_Work order_.
Looking at each line of the data below, tally those that contain the word "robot" and give only the total.

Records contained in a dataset
┄┄┄┄┄┄┄┄┄┄┄┄┄┄┄┄┄┄┄┄
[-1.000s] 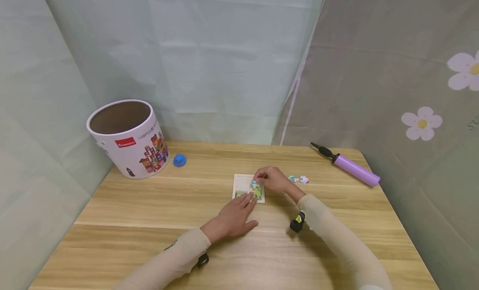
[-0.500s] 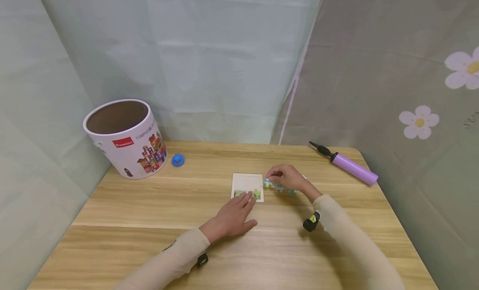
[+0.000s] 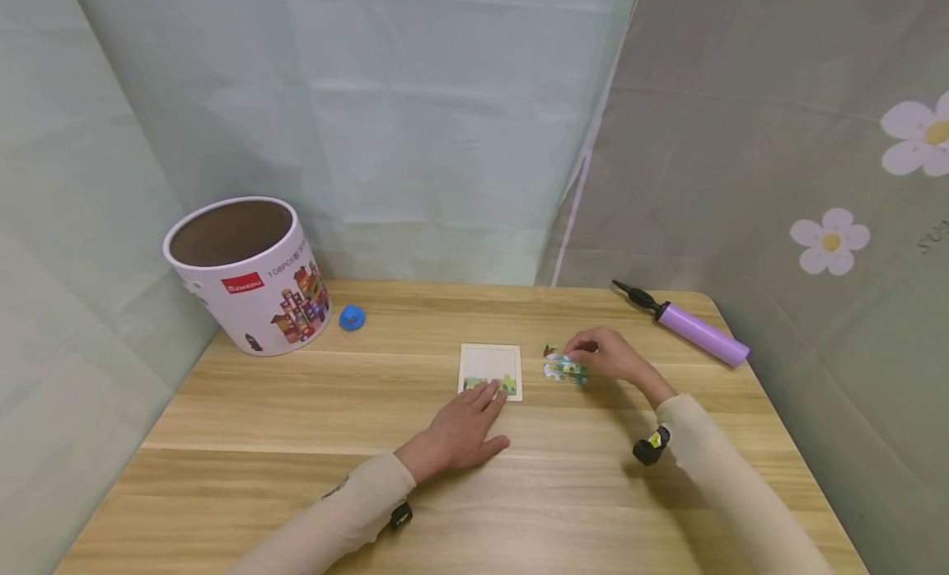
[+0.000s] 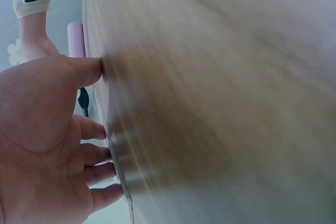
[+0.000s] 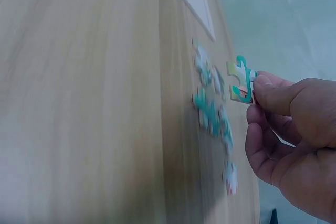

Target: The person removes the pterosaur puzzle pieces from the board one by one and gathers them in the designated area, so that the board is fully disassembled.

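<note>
My left hand point(image 3: 461, 431) lies with fingers extended over the near edge of a square puzzle tray point(image 3: 485, 359). Green puzzle pieces point(image 3: 509, 385) fill a strip along the tray's near side, partly hidden by those fingers. In the left wrist view, the fingertips of the left hand point(image 4: 47, 140) touch the tray's edge. To the tray's right, my right hand point(image 3: 611, 357) is over a group of loose puzzle pieces point(image 3: 553, 372). The right wrist view shows its thumb and fingers pinching a puzzle piece point(image 5: 242, 80) with teal lines, raised above the table.
A white printed bucket point(image 3: 252, 295) stands at the back left, with a small blue toy point(image 3: 352, 317) beside it. A purple hand pump point(image 3: 700, 334) with a black nozzle lies at the back right. Cloth curtains point(image 3: 445, 147) hang behind the wooden table point(image 3: 311, 410).
My right hand has moved right from over the tray to above the loose pieces, carrying a puzzle piece away from it. The left hand has stayed in place.
</note>
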Available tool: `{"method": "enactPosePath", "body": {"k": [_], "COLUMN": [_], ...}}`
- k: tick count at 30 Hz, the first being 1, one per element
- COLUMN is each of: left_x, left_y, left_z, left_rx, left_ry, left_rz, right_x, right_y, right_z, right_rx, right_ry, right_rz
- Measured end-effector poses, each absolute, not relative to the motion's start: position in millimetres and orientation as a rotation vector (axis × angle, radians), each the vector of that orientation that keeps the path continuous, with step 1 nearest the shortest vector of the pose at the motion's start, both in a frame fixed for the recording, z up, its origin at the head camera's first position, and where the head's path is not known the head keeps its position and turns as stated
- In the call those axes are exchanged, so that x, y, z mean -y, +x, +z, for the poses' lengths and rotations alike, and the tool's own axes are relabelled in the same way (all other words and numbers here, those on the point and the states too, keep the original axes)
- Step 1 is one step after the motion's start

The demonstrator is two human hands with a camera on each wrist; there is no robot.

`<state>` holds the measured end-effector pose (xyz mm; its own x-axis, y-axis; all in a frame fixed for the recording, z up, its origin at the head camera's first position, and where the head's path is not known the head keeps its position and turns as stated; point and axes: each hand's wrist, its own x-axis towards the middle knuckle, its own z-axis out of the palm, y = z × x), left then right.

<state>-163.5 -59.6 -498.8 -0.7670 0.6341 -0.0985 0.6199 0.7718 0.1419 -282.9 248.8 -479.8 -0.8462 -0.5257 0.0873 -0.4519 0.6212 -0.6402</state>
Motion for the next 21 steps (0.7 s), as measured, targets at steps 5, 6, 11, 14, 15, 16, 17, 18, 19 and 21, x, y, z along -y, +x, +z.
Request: {"method": "enactPosePath", "body": {"k": [5,6,11,14,15,16,17,18,19,21], "left_x": [60,60,60,60,60,60,60,60,60,60], "left_y": [-163,-163,-163,-163,-163,-163,-163,-163,-163,-163], "left_z": [-498,-498,-499,-499,-499,-499,-499,-499,-499,-498], "left_rx": [-2.826,-2.826,-2.824,-2.827,-2.826,-2.827,-2.828,-2.827,-2.824,-2.823], "left_ry": [1.004,1.005,1.006,1.007,1.006,1.007,1.009,1.009,1.008,1.006], "left_rz": [0.153,0.153,0.148,0.14,0.139,0.141,0.146,0.146,0.146,0.148], "right_x": [-266,-269,-285,-292,-294,-295,-297,-298,-299,-301], "right_y": [-279,-279,-277,-277,-277,-277,-276,-276,-276,-276], "right_z": [-484,-485,-489,-490,-491,-491,-491,-491,-492,-492], "right_rx": [-2.755,-2.759,-2.78,-2.785,-2.785,-2.788,-2.788,-2.79,-2.79,-2.79], "right_ry": [-0.798,-0.793,-0.781,-0.766,-0.768,-0.758,-0.751,-0.745,-0.744,-0.732], "right_rz": [-1.029,-1.028,-0.99,-0.983,-0.979,-0.976,-0.978,-0.976,-0.973,-0.971]}}
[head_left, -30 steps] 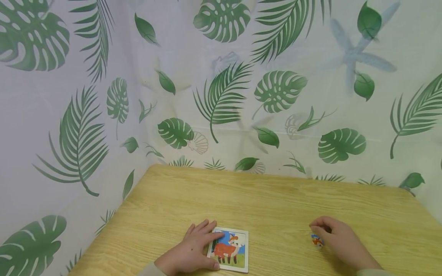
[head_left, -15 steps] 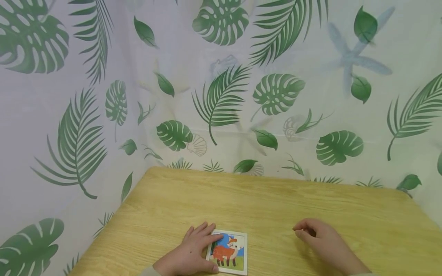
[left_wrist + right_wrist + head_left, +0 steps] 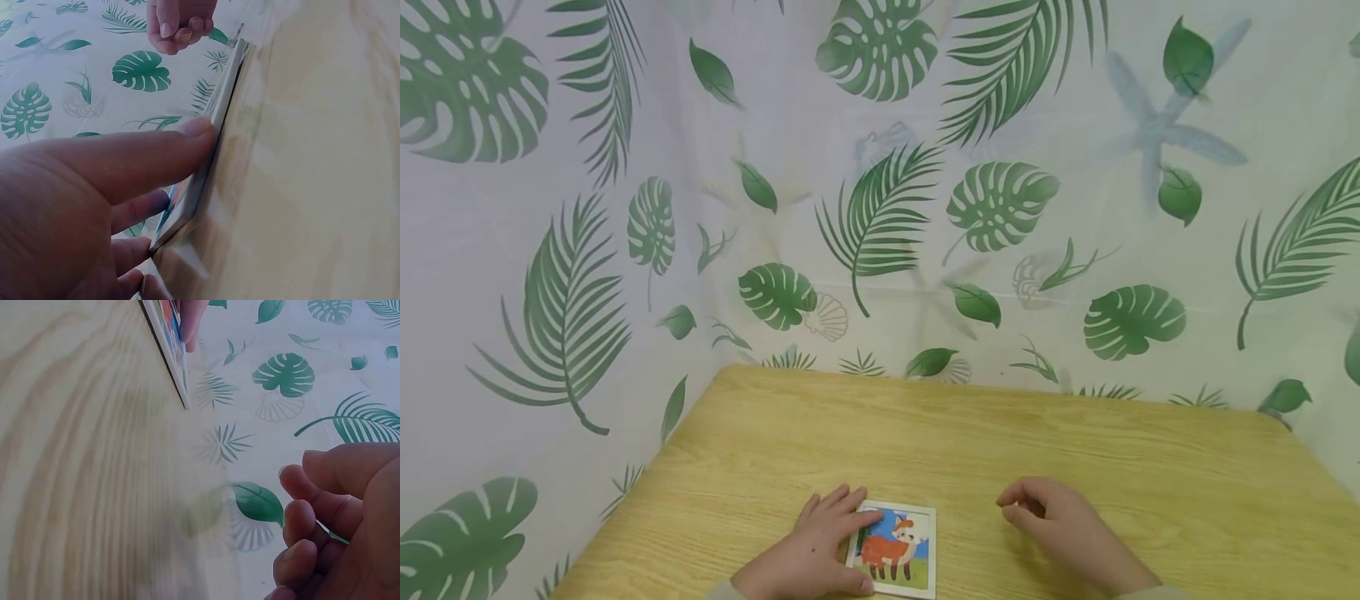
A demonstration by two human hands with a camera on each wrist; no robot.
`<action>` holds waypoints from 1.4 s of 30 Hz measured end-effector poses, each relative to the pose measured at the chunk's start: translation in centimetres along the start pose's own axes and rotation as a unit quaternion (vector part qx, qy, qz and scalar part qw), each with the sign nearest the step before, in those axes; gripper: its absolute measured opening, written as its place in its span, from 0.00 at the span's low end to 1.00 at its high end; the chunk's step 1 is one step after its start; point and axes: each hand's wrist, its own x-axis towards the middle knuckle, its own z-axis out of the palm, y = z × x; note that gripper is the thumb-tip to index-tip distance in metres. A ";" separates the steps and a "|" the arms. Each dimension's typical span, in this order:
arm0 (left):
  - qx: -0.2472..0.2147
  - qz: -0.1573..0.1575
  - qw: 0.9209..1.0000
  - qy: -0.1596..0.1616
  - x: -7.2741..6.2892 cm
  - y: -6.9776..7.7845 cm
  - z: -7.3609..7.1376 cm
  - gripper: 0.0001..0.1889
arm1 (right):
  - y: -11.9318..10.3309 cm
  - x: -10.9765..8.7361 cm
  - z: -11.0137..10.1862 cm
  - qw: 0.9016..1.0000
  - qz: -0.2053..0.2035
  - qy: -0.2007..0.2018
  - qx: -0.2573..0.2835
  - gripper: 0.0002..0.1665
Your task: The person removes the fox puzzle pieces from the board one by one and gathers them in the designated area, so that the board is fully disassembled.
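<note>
A small square picture puzzle (image 3: 891, 554) in a pale frame, showing a red-orange fox on blue and green, lies near the table's front edge. My left hand (image 3: 820, 546) rests on its left side, with spread fingers over the upper part and the thumb at the lower edge. In the left wrist view the thumb (image 3: 144, 159) touches the frame's rim. My right hand (image 3: 1052, 525) is to the right of the puzzle, apart from it. Its fingers (image 3: 297, 515) are curled with the thumb near the index finger. No piece shows between them, though the space inside the hand is partly hidden.
A wood-grain table (image 3: 925, 433) stretches out behind both hands. White sheeting (image 3: 1060, 333) printed with green leaves, shells and starfish rises behind it and along the left side.
My right hand has moved left, closer to the puzzle. The small fox-coloured puzzle piece visible under its thumb one second ago is out of sight now. My left hand has stayed on the puzzle.
</note>
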 end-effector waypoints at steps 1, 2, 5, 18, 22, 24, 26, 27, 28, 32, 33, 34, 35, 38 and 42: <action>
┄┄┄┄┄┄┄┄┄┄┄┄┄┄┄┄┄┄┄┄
_Solution to this exercise_.
2